You can use the EICAR test virus on one of the assets, to ensure that Kaspersky Next XDR Expert is deployed and configured correctly. If the initial setup was performed correctly and the necessary correlation rules were configured, the correlation event will trigger the creation of an alert in the alerts list.

To verify correctness of the Kaspersky Next XDR Expert configuration:

1. Create a new correlator in KUMA Console.

   When creating the correlator, do not specify parameters in the Correlation section.

2. Import correlation rules from the SOC Content package to obtain the predefined correlation rules used to detect the EICAR test virus.
3. Specify the correlation rule for the created correlator.

   You can use one of the following methods to specify the correlation rule:

   • Link the predefined correlation rule to the created correlator:
     1. Go to Resources, click Correlation rules, and then select the tenant to which the correlation rule will be applied.
     2. In the list of the predefined correlation rules, select the R077_02_KSC.Malware detected rule to detect events from Kaspersky Security Center.
     3. Click Link to correlator, and then select the created correlator to link the selected correlation rule to the correlator.
   • Create the correlation rule with the predefined filters manually:
     1. Open the created correlator settings, go to the Correlation section, and then click Add.
     2. In the Create correlation rule window, on the General tab, set the following parameters, as well as other rule parameters:
        • Kind: simple.
        • Propagated fields: DestinationAddress, DestinationHostName, DestinationAccountID, DestinationAssetID, DestinationNtDomain, DestinationProcessName, DestinationUserName, DestinationUserID, SourceAccountID, SourceUserName.
     3. Go to Selectors → Settings, and then specify the expression to filter the required events:
        • In builder mode, add the f: KSC events, f: KSC virus found, and f: Base events filters with the AND operator.
        • Alternatively, you can specify this expression in the source code mode as follows:

          filter='b308fc22-fa79-4324-8fc6-291d94ef2999'

          AND filter='a1bf2e45-75f4-45c1-920d-55f5e1b8843f'

          AND filter='1ffa756c-e8d9-466a-a44b-ed8007ca80ca'

     4. In the Actions section of the correlation rule settings, select only the Output check box (the Loop to correlator and No alert check boxes must be cleared). In this case, when the EICAR test virus is detected, a correlation event will be created and an alert will be created in the alert list of Kaspersky Next XDR Expert.
     5. Click Create new to save the correlation rule settings linked to the correlator.
4. Create, and then configure, a collector in KUMA Console for receiving information about Administration Server events from an MS SQL database.

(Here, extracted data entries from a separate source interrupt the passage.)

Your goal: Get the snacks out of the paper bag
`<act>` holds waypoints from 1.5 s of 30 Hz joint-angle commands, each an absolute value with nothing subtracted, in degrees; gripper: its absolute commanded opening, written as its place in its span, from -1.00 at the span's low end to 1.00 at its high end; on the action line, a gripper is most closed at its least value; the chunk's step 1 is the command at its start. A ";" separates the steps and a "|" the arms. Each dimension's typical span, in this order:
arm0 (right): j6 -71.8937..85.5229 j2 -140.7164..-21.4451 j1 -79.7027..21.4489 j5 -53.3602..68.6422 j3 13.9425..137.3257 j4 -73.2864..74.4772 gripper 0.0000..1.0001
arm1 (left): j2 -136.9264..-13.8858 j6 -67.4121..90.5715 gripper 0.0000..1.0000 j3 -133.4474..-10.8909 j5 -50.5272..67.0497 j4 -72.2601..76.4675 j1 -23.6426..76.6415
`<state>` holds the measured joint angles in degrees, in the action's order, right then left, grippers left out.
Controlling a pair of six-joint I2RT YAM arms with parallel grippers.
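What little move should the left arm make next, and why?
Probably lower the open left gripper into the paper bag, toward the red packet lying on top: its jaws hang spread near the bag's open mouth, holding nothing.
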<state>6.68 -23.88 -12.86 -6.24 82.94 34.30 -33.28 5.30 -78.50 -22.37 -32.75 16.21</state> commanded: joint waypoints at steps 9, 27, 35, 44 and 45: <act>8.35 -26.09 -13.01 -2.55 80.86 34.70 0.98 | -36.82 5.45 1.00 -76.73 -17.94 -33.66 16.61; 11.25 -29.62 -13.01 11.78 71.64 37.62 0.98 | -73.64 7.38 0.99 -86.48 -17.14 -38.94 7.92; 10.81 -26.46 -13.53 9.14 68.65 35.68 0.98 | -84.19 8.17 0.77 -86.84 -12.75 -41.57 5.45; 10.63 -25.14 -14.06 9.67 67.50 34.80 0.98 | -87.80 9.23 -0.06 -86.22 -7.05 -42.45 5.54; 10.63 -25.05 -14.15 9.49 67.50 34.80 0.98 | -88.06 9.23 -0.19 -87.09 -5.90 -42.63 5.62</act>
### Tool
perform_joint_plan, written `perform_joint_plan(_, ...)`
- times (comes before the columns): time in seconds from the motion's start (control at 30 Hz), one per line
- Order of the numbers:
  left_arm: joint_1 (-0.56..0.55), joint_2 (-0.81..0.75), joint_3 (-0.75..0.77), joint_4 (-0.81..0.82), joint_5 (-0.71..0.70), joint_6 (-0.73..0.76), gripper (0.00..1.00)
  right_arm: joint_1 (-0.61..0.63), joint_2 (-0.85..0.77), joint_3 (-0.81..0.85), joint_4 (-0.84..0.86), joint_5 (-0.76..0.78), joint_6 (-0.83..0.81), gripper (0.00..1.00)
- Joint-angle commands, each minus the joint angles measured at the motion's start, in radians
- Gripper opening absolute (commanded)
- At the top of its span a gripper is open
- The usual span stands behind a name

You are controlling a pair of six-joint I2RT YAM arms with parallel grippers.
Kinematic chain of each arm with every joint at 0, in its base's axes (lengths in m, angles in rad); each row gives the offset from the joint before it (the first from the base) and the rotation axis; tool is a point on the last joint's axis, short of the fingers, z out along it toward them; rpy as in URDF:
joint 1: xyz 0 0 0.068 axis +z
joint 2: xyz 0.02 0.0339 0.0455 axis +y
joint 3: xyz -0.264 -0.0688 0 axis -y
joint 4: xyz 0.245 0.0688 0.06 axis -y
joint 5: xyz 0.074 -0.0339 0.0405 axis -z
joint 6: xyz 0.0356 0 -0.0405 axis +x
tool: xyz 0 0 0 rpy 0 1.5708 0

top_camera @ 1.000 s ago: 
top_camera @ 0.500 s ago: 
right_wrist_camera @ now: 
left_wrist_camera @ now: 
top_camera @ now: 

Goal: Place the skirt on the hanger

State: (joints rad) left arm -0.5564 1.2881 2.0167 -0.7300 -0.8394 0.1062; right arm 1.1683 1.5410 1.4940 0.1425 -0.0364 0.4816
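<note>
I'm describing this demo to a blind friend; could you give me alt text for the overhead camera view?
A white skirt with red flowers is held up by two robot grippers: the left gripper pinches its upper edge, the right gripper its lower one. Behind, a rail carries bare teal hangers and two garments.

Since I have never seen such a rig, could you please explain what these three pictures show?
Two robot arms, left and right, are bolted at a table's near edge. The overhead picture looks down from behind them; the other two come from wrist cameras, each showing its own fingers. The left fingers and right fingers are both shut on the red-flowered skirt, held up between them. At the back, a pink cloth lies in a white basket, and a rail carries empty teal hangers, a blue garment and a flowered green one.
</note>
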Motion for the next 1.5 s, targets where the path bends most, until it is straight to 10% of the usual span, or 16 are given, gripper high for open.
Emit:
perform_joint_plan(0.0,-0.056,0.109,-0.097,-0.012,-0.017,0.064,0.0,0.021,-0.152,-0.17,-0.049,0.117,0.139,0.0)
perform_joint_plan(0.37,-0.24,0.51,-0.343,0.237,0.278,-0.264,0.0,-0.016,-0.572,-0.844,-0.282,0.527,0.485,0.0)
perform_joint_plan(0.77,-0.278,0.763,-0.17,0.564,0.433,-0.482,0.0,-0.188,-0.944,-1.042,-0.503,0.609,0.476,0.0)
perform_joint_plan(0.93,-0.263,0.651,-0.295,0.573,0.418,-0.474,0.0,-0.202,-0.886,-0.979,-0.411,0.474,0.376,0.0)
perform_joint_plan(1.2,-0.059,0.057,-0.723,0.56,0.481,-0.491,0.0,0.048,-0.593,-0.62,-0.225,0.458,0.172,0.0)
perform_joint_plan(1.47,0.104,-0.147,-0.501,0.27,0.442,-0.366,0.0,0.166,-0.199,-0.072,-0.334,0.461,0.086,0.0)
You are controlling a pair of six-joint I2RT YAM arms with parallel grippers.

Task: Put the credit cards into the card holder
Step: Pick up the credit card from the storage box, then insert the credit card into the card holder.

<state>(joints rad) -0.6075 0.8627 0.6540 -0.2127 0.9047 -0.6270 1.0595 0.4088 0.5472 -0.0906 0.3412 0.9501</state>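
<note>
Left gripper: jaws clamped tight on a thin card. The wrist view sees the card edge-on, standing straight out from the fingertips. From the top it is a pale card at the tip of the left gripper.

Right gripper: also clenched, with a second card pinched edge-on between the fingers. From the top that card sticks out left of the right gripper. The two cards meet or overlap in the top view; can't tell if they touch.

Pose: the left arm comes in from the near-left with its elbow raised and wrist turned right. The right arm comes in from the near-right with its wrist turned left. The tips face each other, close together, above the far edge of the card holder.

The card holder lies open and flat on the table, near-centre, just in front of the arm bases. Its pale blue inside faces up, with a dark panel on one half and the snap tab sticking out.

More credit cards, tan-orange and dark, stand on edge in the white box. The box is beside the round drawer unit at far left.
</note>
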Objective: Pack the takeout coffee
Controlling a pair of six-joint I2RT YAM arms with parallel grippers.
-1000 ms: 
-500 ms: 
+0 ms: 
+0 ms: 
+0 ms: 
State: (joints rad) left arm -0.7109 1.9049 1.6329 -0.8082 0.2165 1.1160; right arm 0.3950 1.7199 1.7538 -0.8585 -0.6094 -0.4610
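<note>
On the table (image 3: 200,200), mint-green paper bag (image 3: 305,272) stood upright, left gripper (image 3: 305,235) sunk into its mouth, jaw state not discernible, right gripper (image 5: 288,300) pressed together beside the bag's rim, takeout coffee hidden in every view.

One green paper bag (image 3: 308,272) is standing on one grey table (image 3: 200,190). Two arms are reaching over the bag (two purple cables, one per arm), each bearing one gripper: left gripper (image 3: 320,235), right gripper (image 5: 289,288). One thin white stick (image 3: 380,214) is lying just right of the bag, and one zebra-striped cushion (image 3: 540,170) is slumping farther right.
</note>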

   Alternatively, you can use the predefined [OOTB] KSC SQL collector.

5. In the Routing section of the collector settings, set Type to correlator, and then specify the created correlator in the URL field, to forward the processed events to it.
6. Install Network Agent and the endpoint protection application (for example, Kaspersky Endpoint Security) on an asset of your organization network. Ensure that the asset is connected to Administration Server.
7. Place the EICAR test file on the asset, and then detect the test virus by using the endpoint protection application.

After that, Administration Server will be notified about the event on the asset. This event will be forwarded to the KUMA component, transformed to the correlation event, and then this event will trigger creation of an alert in the alerts list in Kaspersky Next XDR Expert. If the alert has been created, it means that Kaspersky Next XDR Expert is working correctly.